_SOURCE DATA_:
»»
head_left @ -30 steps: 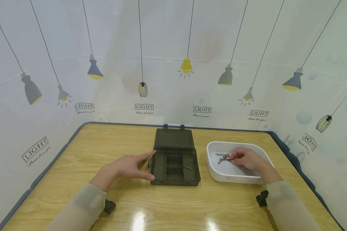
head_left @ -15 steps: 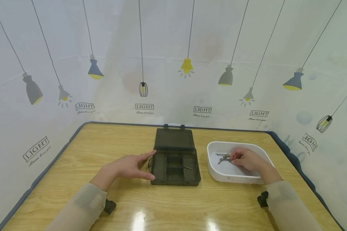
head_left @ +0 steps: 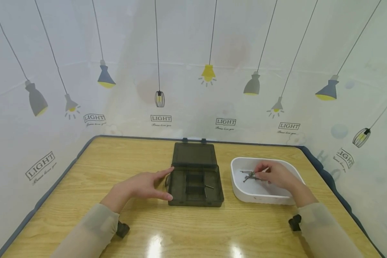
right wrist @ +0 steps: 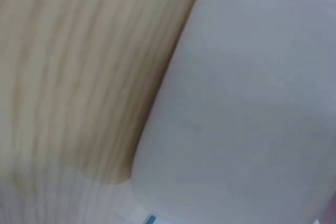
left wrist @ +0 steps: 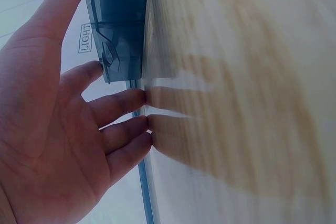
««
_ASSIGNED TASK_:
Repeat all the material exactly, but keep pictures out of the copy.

_WRITTEN RESPONSE_:
head_left @ -30 steps: 
head_left @ -15 steps: 
head_left @ +0 steps: 
right wrist @ +0 steps: 
left wrist @ +0 steps: 

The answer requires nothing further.